Les Chutes du Niagara, qui comprennent les American Falls, la Bridal Veil et les gigantesques Horseshoe Falls, exercent sur une partie de la population, qui atteint peut-être les quarante pour cent (d’adultes), un effet mystérieux dit hydracropsychique. On a vu cet état morbide miner temporairement jusqu’à la volonté d’hommes actifs et robustes dans la fleur de leur âge, comme s’ils se trouvaient sous le charme d’un hypnotiseur malveillant. Ces individus, attirés par les rapides turbulents en amont des Chutes, peuvent passer de longues minutes à les contempler, comme paralysés. Parlez-leur du ton le plus ferme, ils ne vous entendront pas. Touchez-les, ou tentez de les retenir, il se peut qu’ils repoussent votre main avec colère. Les yeux de la victime envoûtée sont fixes et dilatés. Il existe peut-être une mystérieuse attirance biologique pour la force tonnante de la Nature représentée par les Chutes – qualifiées trompeusement par romantisme de « magnifiques », « grandioses », « divines » – de sorte que l’infortunée victime se précipite à sa perte si elle n’en est empêchée.

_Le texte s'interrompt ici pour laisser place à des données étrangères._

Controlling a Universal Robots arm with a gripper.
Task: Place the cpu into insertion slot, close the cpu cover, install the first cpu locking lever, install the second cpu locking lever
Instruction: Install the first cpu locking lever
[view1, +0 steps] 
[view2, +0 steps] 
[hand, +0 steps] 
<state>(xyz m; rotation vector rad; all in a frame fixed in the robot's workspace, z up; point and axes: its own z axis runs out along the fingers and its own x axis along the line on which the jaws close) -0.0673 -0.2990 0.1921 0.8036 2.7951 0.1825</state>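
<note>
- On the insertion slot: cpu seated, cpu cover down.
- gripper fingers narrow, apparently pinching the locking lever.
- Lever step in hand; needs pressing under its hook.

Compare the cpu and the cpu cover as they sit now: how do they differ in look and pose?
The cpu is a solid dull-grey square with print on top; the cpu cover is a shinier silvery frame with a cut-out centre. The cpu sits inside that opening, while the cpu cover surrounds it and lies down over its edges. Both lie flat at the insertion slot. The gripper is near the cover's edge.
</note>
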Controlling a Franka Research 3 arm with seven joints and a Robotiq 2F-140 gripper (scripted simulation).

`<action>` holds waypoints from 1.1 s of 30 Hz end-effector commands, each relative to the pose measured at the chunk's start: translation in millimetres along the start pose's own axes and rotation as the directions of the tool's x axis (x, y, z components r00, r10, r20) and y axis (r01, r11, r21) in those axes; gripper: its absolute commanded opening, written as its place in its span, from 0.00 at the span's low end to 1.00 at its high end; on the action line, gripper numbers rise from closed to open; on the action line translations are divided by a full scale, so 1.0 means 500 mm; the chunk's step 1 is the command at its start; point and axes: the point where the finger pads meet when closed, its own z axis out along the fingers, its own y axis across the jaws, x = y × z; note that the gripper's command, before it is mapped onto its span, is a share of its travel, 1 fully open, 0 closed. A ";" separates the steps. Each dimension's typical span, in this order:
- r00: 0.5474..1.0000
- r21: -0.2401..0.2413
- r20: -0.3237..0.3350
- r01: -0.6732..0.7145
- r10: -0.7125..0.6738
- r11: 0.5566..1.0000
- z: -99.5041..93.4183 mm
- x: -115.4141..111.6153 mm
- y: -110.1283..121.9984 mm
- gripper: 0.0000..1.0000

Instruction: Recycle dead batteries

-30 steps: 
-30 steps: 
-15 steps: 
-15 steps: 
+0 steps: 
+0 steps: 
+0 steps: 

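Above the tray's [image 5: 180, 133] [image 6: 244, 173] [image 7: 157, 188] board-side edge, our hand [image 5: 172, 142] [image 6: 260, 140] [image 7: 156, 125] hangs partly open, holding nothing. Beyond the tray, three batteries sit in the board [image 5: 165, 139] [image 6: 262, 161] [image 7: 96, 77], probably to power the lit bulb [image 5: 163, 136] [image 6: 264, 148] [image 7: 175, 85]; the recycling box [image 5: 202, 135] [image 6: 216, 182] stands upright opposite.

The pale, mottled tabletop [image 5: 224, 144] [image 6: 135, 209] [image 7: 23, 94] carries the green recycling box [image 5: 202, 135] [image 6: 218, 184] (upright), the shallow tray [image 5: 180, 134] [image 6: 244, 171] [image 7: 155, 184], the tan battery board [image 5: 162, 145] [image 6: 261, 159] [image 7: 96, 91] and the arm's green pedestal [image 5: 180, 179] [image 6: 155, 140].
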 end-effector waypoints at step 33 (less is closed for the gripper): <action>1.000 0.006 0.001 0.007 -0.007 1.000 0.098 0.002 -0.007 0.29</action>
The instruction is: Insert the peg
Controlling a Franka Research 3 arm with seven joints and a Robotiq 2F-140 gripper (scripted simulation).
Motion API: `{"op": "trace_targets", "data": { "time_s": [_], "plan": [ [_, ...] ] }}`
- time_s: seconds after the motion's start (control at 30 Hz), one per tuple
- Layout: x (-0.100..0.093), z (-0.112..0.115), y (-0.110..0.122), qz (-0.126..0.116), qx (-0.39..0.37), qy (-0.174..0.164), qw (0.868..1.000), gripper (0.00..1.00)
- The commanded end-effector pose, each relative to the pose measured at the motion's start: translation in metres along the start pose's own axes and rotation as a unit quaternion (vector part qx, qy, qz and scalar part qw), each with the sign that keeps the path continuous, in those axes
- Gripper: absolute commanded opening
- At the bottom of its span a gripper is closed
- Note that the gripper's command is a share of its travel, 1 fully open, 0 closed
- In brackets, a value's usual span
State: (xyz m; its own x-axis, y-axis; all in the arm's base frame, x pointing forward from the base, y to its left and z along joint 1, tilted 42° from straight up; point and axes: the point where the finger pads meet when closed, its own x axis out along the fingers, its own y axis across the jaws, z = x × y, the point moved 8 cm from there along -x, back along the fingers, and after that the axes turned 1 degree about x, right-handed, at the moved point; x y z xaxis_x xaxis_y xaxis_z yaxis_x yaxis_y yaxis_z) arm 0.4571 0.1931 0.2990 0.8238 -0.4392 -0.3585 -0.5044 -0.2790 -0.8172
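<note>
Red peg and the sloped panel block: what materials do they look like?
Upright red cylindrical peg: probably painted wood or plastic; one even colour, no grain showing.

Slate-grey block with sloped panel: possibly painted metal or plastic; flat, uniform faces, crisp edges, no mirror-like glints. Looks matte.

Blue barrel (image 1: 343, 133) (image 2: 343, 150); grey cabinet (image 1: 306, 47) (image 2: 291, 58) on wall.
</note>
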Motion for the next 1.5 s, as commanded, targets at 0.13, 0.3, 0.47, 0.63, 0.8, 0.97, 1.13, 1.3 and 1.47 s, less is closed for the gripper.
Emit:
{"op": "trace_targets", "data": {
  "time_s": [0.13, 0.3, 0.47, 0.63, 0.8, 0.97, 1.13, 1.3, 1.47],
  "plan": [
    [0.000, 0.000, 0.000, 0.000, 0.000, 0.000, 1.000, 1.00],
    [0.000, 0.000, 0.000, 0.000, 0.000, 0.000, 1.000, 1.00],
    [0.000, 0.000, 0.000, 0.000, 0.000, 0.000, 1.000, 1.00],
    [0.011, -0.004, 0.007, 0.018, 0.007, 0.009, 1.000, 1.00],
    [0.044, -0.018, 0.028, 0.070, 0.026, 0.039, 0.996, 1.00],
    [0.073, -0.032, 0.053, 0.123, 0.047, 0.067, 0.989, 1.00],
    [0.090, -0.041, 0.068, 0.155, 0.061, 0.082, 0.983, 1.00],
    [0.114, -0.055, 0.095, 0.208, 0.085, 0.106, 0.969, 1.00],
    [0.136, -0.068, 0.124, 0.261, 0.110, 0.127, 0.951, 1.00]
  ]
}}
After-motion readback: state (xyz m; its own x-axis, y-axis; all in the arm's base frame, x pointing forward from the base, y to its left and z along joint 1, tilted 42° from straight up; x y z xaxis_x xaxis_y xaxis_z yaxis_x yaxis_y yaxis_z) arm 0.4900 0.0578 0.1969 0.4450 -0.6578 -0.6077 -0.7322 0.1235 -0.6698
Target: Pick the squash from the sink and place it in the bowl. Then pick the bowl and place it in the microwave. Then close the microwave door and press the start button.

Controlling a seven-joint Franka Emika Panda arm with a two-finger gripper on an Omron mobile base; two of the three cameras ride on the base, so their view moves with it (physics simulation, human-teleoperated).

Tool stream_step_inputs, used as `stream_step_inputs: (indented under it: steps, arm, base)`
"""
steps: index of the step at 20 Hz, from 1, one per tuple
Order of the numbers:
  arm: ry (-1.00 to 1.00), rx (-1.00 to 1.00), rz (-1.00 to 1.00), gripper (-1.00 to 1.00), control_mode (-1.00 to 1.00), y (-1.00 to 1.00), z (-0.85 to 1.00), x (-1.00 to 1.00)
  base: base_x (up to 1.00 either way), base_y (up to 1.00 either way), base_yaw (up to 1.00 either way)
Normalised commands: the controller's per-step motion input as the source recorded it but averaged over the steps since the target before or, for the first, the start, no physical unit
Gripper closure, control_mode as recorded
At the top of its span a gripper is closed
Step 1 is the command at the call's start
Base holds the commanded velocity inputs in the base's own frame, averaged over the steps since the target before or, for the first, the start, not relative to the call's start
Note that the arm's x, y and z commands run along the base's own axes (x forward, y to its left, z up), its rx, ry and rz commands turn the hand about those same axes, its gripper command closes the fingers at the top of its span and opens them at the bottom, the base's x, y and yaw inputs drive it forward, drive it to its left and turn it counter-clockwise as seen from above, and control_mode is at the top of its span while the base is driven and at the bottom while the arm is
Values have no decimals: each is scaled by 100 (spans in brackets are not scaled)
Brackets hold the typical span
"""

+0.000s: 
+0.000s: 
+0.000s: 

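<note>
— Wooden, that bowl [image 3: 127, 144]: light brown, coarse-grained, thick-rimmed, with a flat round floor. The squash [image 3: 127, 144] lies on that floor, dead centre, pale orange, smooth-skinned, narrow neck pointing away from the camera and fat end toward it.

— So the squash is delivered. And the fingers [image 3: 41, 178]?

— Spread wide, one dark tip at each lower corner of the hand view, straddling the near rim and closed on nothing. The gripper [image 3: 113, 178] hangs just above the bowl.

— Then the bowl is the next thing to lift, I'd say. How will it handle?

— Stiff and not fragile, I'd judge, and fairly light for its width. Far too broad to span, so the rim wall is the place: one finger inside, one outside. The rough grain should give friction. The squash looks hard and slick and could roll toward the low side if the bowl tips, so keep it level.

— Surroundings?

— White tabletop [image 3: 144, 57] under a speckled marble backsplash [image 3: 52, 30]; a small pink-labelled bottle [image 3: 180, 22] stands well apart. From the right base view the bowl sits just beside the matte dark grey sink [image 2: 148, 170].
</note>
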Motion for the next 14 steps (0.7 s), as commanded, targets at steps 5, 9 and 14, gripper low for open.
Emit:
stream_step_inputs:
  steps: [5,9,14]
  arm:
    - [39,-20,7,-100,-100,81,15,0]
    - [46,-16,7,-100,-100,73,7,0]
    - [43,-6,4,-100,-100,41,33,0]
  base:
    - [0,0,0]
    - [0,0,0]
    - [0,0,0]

Avançons une hypothèse : sous le charme des Chutes, le malheureux individu cesse d’exister tout en souhaitant devenir immortel. Une nouvelle naissance, non sans rapport avec la promesse chrétienne de la Résurrection des corps, est peut-être le plus cruel des espoirs. Silencieusement, la victime déclare aux Chutes : « Oui, vous avez tué des milliers d’hommes et de femmes mais vous ne pouvez pas me tuer. Parce que je suis moi. »
Dr Moses Blaine,
Journal d’un médecin de Niagara Falls 1879-1905
En 1900, à la consternation de ses habitants et des promoteurs d’une industrie touristique florissante, Niagara Falls avait acquis la réputation de « Paradis du suicide ».